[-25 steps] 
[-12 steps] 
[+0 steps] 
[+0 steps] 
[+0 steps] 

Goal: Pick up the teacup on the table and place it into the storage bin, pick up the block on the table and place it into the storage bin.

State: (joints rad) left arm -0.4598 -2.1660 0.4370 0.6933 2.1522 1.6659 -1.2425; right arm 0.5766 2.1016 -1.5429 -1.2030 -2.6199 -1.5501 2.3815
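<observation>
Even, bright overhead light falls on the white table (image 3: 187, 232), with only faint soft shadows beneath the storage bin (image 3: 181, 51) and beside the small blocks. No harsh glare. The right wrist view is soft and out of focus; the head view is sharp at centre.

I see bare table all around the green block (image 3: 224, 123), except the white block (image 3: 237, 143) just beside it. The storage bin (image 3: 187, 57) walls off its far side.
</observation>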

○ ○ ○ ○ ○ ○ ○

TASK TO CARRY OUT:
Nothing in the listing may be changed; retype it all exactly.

ANSWER TO THIS TASK:
[-25 steps] 
[-12 steps] 
[+0 steps] 
[+0 steps] 
[+0 steps] 

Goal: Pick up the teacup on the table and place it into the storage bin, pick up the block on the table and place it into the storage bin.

State: (joints rad) left arm -0.4598 -2.1660 0.4370 0.6933 2.1522 1.6659 -1.2425; right arm 0.5766 2.1016 -1.5429 -1.2030 -2.6199 -1.5501 2.3815
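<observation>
Even, bright overhead light falls on the white table (image 3: 187, 232), with only faint soft shadows beneath the storage bin (image 3: 181, 51) and beside the small blocks. No harsh glare. The right wrist view is soft and out of focus; the head view is sharp at centre.

I see bare table all around the green block (image 3: 224, 123), except the white block (image 3: 237, 143) just beside it. The storage bin (image 3: 187, 57) walls off its far side.
</observation>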

There is no more to add to the answer.